As Giangiorgio Pasqualotto wrote, the peculiarity of Oriental writing "lies in the fact that is able to design not just the structure of each object, but also, and above all, the action, the active power and the efficacy that the object, whether material or conceptual, contains and expounds. This capacity to make visible the activity or efficacy of an objects is in perfect harmony with the way earliest Chinese culture - classical Tao - understood the universe, as it had always considered everything that is real, not as a set of objects, but as an infinite universe of processes: on the basis of this conception of the world, everything, including apparently inert objects, is invested with an active power, an energy that is not secondary to its existence".

This is what we could describe as the oriental "action painting". The study of calligraphy did not just endow Minjung Kim with this vision of the world but also taught her to communicate by means of the extremely controlled use of the brush, which "channels" the energy and directs it onto the paper.

When in 1980 she enrolled in the Hong Ik university in Seoul, Minjung had already received a very thorough artistic education which was completed through the detailed study of Oriental painting under Taejun Ha, Sunam Song and Sukhchang Hong. Once her university course had been completed in 1985, she took a Master's degree at the same university with a thesis on the four basic material in ink painting (rice paper, brush, ink pigment and the pigment grinding stone).

In 1991 she enrolled at the Brera Academy in Milan. The works of Paul Klee and Franz Kline prompted her to approach a new aesthetic direction that look her progressively away from the figurative tradition towards an investigation of the expressive value of marks and maculas, two stylistic elements that combine perfectly with the 'process-based view of the world' and the ability to 'channel the energy', both o which she learned in her study of calligraphy. During her academic studies, she learned the basics of avant-garde concepts and the expressive freedom that typifies the more recent artistic trends.
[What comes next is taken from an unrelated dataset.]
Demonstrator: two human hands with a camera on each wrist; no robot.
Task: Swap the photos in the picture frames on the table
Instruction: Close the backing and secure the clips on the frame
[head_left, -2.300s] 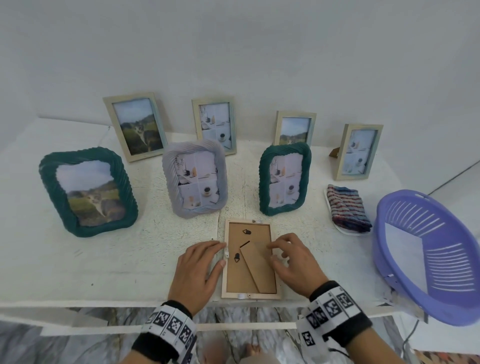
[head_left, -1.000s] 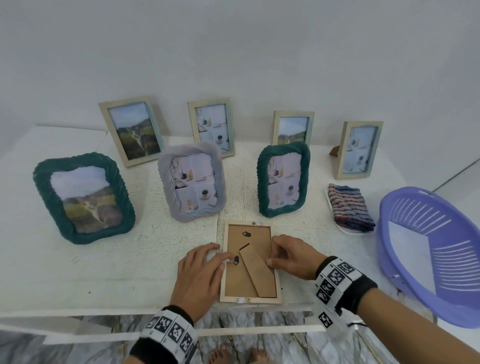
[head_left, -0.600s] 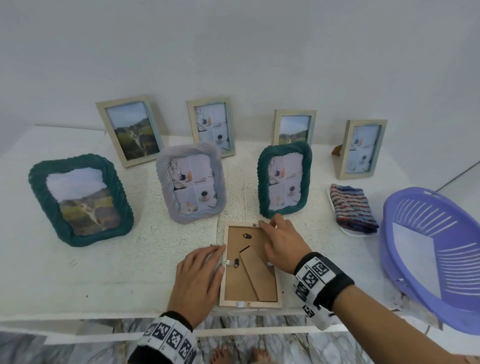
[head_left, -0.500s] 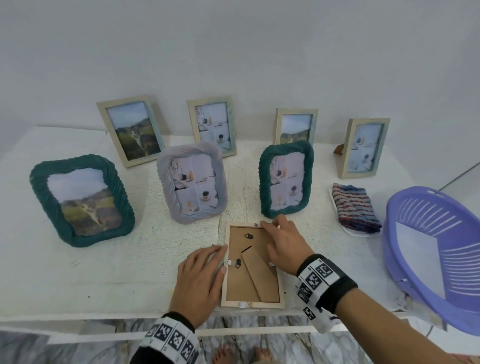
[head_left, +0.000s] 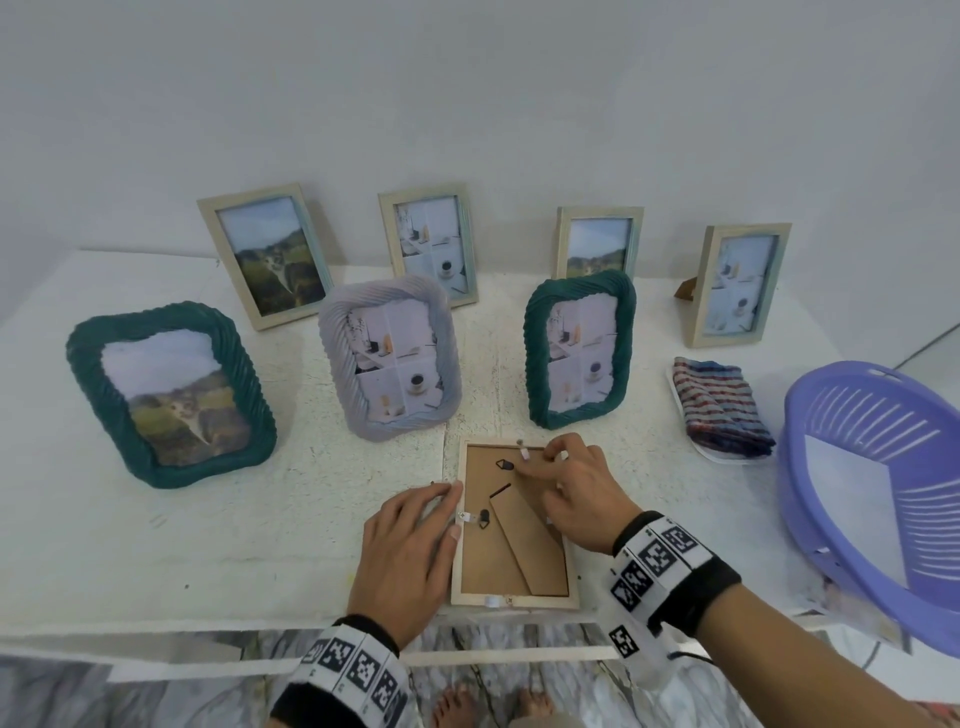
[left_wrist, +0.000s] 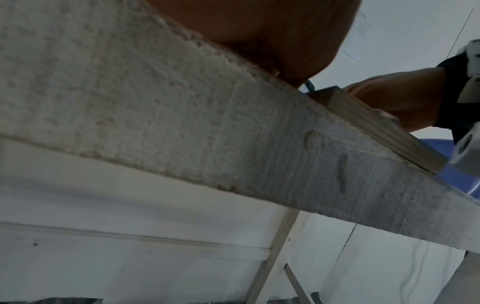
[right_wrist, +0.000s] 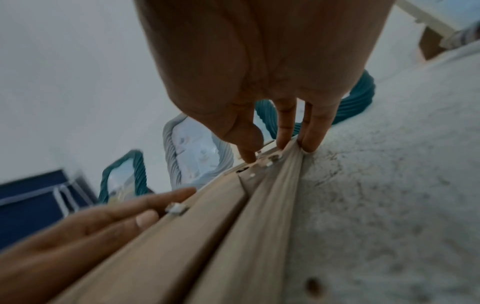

Her exploration of the interrelationship between Oriental and Western techniques and conceptions continues outside the Academy. In her pictorial work - which she always executes on the floor in keeping with Oriental tradition, because both literally and metaphorically the floor is the basic support for all painting - Minjung tends to use increasingly concentrated watercolours in order to express effectively the intensity the colours contain.

In her works made during 1998 on overlaid layers of paper, she burned sections of them to generate an effect of three-dimensionality, to provide the viewer with a chronological dimension, and to indicate layers of time symbolised by the layers of paper.